This is however an algorithmic change that that a compiler
will not be typically able to perform in a reliable fashion.
- the access pattern of array b produces cross-iteration
anti dependencies, because, for example, iteration
i=2 reads b(3) and iteration i=3
writes b(3). If executed in out of order,
iteration 2 might consume a value produced
``in the future'' by iteration 3, which violates the
sequential semantics. This dependency can be resolved via
renaming, i.e., copy array b to b_copy
and replace the reads from b with the reads from
b_copy.
- the access pattern of array c produces cross-iteration
output dependencies, because any iteration of the
outer loop writes (in the first inner loop) the first
N elements of array c , i.e., c[1:N].
Furthermore, the second inner loop reads c[1:N] in
every iteration of the outermost loop, and gives raise to all
kinds of dependencies.

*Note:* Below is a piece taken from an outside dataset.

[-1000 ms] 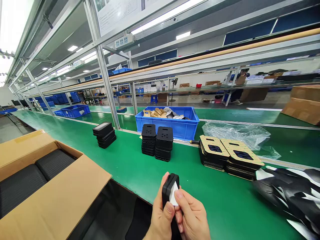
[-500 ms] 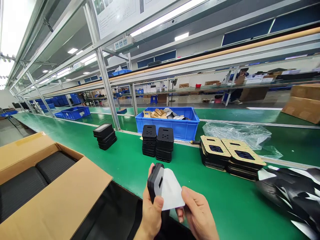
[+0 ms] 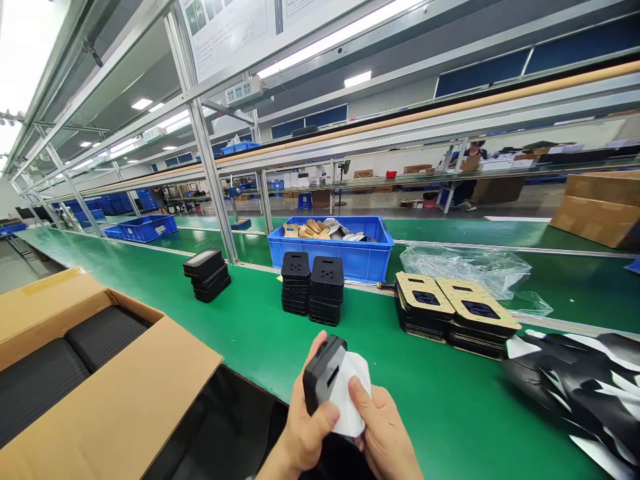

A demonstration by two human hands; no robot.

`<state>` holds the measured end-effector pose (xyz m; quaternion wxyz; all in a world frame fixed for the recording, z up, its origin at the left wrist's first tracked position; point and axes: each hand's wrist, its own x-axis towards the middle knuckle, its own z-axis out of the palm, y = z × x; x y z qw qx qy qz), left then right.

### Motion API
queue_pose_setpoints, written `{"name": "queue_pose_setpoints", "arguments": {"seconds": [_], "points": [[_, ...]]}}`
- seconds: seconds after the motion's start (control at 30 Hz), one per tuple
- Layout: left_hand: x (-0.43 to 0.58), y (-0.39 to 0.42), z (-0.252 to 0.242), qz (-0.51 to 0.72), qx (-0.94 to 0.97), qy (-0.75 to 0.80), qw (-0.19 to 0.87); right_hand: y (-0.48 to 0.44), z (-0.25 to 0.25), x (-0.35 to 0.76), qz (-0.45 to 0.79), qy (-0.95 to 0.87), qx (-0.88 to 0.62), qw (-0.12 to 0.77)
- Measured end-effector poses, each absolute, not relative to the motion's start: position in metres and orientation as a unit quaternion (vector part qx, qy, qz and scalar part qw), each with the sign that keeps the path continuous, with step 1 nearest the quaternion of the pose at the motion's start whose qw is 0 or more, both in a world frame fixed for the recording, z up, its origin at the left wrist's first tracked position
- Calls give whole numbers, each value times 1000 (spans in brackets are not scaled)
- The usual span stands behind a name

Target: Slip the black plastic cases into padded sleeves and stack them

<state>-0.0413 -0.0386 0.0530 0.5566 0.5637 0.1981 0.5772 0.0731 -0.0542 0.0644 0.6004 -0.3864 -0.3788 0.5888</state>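
Observation:
My left hand [image 3: 303,430] is wrapped round a black plastic case [image 3: 320,373], held tilted over the near edge of the bench. The case's grey face has a small dark rectangular slot in it. A white backing sheet [image 3: 354,377] stands out from that face, bent, and whether it is still attached is hidden. My right hand [image 3: 387,433] pinches the sheet, thumb on top and fingers beneath. Beyond my hands stand two stacks of similar black cases [image 3: 326,287], with another stack of cases [image 3: 207,273] further left.
An open cardboard box [image 3: 150,380] of black ribbed parts stands at left. Behind the stacks is a blue bin [image 3: 330,253] with scraps. Cream-faced black plates [image 3: 480,313], clear plastic wrap [image 3: 465,267] and a heap of black and white sheets [image 3: 575,387] lie to the right.
My right hand has moved in closer to the case, its thumb now over the white sheet, which is more bent. The case has shifted slightly right and down in view.

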Motion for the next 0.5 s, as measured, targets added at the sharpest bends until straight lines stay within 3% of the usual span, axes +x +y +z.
{"name": "queue_pose_setpoints", "arguments": {"seconds": [0.1,0.27,0.5], "points": [[-29,-40,45,620,454,195,609,-55,52,59,568,-311,-366,668],[-12,-44,53,675,339,234,612,-52,47,59,529,-179,-331,761],[-8,-36,72,650,131,231,711,-41,69,71,563,-78,-301,766]]}}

At a first view it seem difficult to
resolve the many dependencies on c , but this can
be relatively-simply achieved via a compiler transformation called
privatization: Note that all the reads of an outermost iteration
are covered by writes in the same outermost iteration, and as
such making each iteration operate of its own private copy
of c would preserve the sequential semantics and
resolve all dependencies on c . Since all iterations
update the same subset of indices in c , then the last
iteration updates the global storage, i.e., static last value.
If a loop exhibits no cross-iteration dependency (or all cross iteration
dependencies can be fixed) then the loop is called "independent".
Thread-Level Speculation (TLS) Motivation
In practice, there are many factors that significantly hinder the ability
of static analysis to prove loop independence: symbolic constants, complex
control flow, quadratic or indirect-array indexing, object/pointer aliasing etc.
// X -> indirect array of size N and elements in {0..N-1}
// mat -> a NxM matrix, i.e., 2-dimensional (full) array of size N*M
void computeArr2D(int* X, float* arr2d) {
for(int i=0; i < N; i++) {
float* row = &mat[ X[i]*M ];
float sum = 0.0;
for(int j=0; j < M; j++) {
if (j < M-32) {
sum += (row[j] + row[j + 32]) / (row[j + 32] + 1.0);
} else {
sum += (row[j] + row[j - 32]) / (row[j - 32] + 1.0);
}
}
row[0] += sum;
}
}
The contrived code example above uses the indirect array X
, which
contains integral elements in [0,N-1], to select a row of an NxM matrix,
denoted mat
, and updates the first element of that row.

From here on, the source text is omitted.